Beneath her willing-and-obedient-instrument-of-God exterior (much like how Son of Sam David Berkowitz took his killing orders from a dog) is the cold sociopathic heart of a follower of Ayn Rand, much like her congressional colleague Paul Ryan of Wisconsin who is known for his recent “bold” economic plan of punching poor people in the face. Now one of the crazier things Ayn Rand wrote about (and that’s saying something) was her admiration of William Edward Hickman, a particularly vicious child murderer from the 1920’s, for his “independence” from the constraints of society. This dovetails uncomfortably well with Bachmann’s penchant for yelling that most everything the government does is an encroachment on freedom, whether it’s health care reform, light bulbs, the Census, or recognizing that gays are people too.
So taking these things into account, it makes perfect sense for Michele Bachmann to channel the spirit of a mass murderer for her Presidential campaign. In fact, it’s the most sensible thing she’s ever said. It’s the validation of my theory that America is the land of sociopaths (we let them many of them wander free-range on our business news networks), and we will gladly elect these functional monsters to high political office. But more so, Bachmann’s admission is the validation of the next step to my theory, that we will eventually elect an actual serial killer as President. Hell, we’ve probably done that a few times already (I’m looking at you, Martin Van Buren!), but this time ritual murder and an impressive body count will be a campaign platform that our pundit class will fawn over and designate as a telling sign of a candidate’s seriousness. We might be two election cycles from George Will sitting on ABC’s This Week declaring that you can’t win the Iowa primaries without having a Gary Heidnik rape dungeon in your basement, which David Brooks will celebrate as a bold and courageous innovation in political campaigning. And George Stephanopolous will nod his stupid, useless head and be too much of a coward to disagree with his colleagues’ pro-rape dungeon stance.

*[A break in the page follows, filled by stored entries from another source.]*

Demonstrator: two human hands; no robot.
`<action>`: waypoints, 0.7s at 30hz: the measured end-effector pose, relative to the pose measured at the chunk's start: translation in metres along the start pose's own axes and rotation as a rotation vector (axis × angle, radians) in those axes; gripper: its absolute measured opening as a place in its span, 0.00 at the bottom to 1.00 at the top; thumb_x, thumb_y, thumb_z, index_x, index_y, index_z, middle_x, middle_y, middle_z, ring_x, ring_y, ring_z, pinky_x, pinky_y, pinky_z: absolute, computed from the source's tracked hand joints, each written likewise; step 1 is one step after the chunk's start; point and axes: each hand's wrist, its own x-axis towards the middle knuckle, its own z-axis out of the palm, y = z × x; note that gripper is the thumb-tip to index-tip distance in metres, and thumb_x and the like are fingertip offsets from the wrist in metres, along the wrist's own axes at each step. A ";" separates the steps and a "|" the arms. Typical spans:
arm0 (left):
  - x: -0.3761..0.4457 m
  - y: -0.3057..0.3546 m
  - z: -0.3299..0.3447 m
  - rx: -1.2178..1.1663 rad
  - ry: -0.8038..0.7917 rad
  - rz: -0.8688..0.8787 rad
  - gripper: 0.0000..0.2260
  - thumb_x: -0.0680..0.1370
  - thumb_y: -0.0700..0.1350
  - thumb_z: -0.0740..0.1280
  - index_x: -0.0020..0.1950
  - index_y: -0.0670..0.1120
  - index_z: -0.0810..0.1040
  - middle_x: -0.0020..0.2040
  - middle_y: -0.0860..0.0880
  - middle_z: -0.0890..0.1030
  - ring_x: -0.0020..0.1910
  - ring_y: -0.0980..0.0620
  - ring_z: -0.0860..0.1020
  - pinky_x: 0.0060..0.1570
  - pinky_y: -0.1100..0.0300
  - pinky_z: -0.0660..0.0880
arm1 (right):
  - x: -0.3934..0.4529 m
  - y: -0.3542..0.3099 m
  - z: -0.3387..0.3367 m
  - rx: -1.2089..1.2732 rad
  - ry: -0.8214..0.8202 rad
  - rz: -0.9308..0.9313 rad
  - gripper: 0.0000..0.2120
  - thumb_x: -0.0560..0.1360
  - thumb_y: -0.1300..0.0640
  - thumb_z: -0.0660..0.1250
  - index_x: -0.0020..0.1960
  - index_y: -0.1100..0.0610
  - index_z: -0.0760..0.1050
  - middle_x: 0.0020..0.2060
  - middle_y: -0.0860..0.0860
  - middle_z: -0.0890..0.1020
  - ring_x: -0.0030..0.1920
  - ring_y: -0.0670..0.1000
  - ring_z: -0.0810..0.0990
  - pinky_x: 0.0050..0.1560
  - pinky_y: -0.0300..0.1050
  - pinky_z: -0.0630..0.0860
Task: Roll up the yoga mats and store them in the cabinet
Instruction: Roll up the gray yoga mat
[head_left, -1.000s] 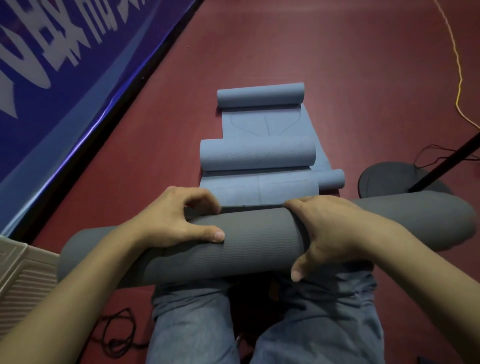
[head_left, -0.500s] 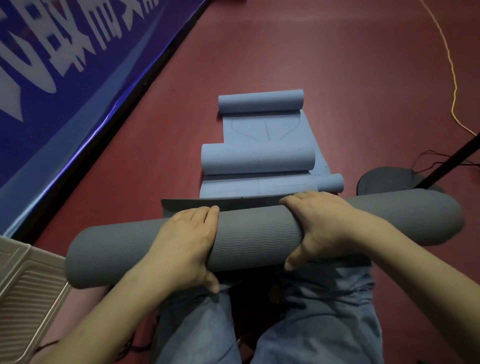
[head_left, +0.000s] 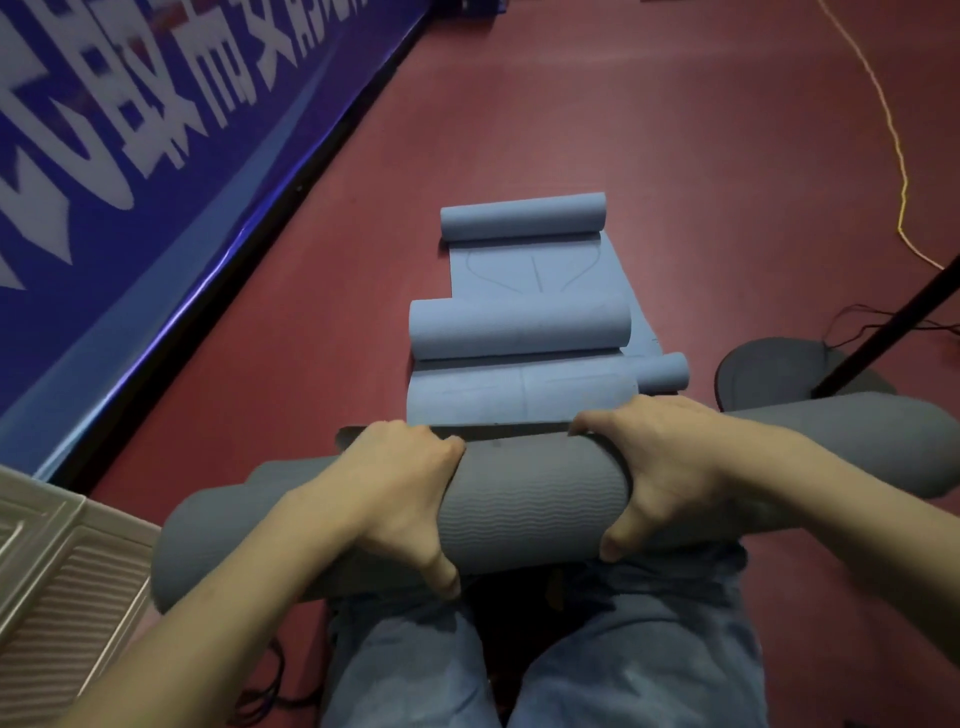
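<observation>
Your left hand and right hand both clamp over the rolled grey mat lying across your lap, fingers curled over the far side and thumbs pressed on the near side. Against a second ago, your left hand has shifted from a thumb-forward rest to a full wrap, and a flat grey tail edge now shows ahead of the roll. Fingertips are hidden behind the roll; the blue mats lie partly rolled on the red floor beyond.
</observation>
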 end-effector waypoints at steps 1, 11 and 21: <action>-0.002 0.002 -0.002 -0.028 -0.020 0.018 0.39 0.48 0.78 0.71 0.48 0.54 0.72 0.42 0.56 0.79 0.39 0.50 0.78 0.44 0.52 0.78 | -0.004 0.001 0.000 0.030 -0.029 0.003 0.44 0.51 0.27 0.77 0.63 0.41 0.70 0.48 0.41 0.79 0.48 0.46 0.79 0.48 0.43 0.77; -0.006 0.017 -0.006 -0.201 -0.133 0.095 0.37 0.47 0.76 0.76 0.44 0.53 0.74 0.39 0.56 0.78 0.37 0.54 0.77 0.42 0.53 0.79 | -0.020 0.011 0.009 0.168 -0.213 -0.015 0.41 0.51 0.26 0.78 0.59 0.42 0.74 0.47 0.39 0.81 0.49 0.43 0.80 0.52 0.45 0.79; 0.027 -0.004 -0.003 -0.381 -0.225 0.120 0.33 0.48 0.73 0.79 0.44 0.57 0.77 0.40 0.60 0.80 0.39 0.60 0.78 0.43 0.60 0.77 | -0.022 0.028 0.014 0.296 0.104 -0.042 0.37 0.53 0.32 0.82 0.55 0.43 0.70 0.51 0.36 0.68 0.58 0.39 0.67 0.56 0.39 0.70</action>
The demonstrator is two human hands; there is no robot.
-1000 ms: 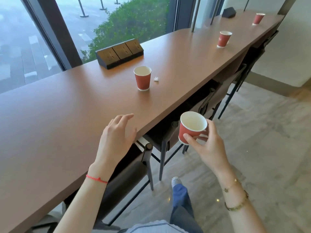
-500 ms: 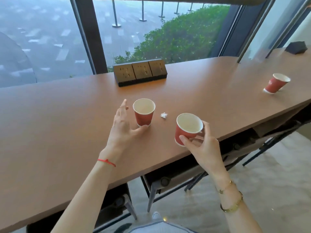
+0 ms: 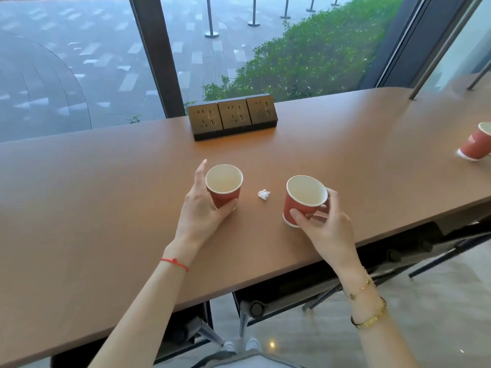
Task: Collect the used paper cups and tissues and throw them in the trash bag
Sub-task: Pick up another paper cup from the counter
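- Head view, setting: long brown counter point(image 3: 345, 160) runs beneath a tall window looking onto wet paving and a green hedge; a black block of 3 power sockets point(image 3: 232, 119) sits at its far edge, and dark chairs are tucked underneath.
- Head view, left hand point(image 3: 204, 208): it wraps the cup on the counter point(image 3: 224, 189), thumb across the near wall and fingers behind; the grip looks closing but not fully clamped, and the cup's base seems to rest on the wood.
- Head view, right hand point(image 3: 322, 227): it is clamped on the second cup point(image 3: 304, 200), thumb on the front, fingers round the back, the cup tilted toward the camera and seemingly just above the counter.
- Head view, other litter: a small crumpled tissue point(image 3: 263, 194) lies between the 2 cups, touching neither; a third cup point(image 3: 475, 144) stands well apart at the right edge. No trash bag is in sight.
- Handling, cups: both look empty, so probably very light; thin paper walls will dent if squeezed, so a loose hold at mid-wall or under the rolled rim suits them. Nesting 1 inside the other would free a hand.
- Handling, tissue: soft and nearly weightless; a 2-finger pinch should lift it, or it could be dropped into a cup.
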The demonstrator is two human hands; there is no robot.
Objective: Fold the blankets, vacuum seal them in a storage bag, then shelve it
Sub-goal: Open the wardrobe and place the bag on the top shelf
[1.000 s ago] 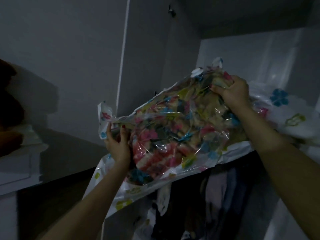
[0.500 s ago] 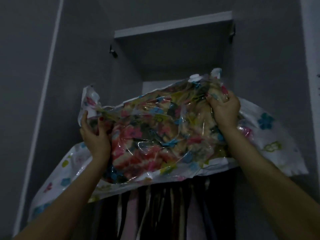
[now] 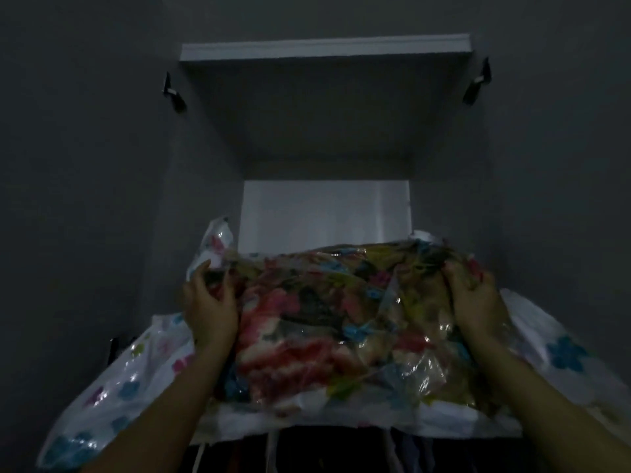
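Note:
The vacuum storage bag, clear plastic with flower prints and a colourful compressed blanket inside, lies at the front of the wardrobe's upper shelf. Its loose white edges hang off to the left and right. My left hand grips the bag's left side, fingers curled into the plastic. My right hand grips the right side the same way. Both arms reach up from below.
The upper compartment is open, with a white back panel behind the bag and a top board above. Dark hinges sit on the open doors at both sides. Hanging clothes show below the shelf.
The view has tilted up and centred on the upper compartment. The bag has gone from tilted to level, and my hands have moved it forward onto the shelf.

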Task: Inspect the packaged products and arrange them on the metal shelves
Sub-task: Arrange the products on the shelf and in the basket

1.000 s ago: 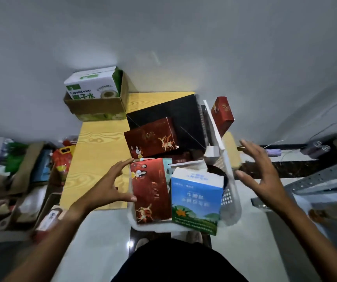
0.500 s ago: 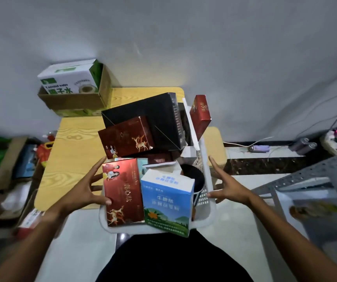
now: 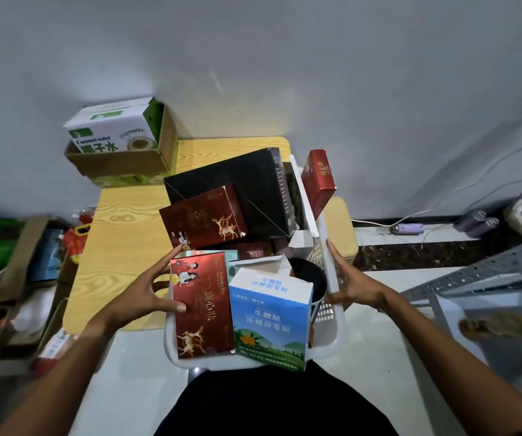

We’ve already established back in 2008 that George Will looks like a child molester, so it’s not a far jump to say he looks like he would support serial killer with a rape dungeon for president, just as long as that serial killer was a strong proponent for cutting taxes.
“Don’t be silly,” say Sean. “Lecter can’t be vice-president because he wasn’t born in America.”
“The BTK Killer would make a pretty good vice-president,” says Lucia. “He’s from Kansas, and Kansas is part of Real America, where the decadence and elite attitudes of the coasts can’t reach the purity of the god-fearing Heartland. Plus he was a deacon too.”
I look forward to seeing the Serial Killer Ayn Rand Jesus’s campaign in 2016 or 2020. “Vote for the candidate who lures illegal immigrants into her basement, strangles them with an American flag, and creates replica Constitutions using their skin as the parchment and their blood as the ink!” She’s guaranteed to get 27% of the vote.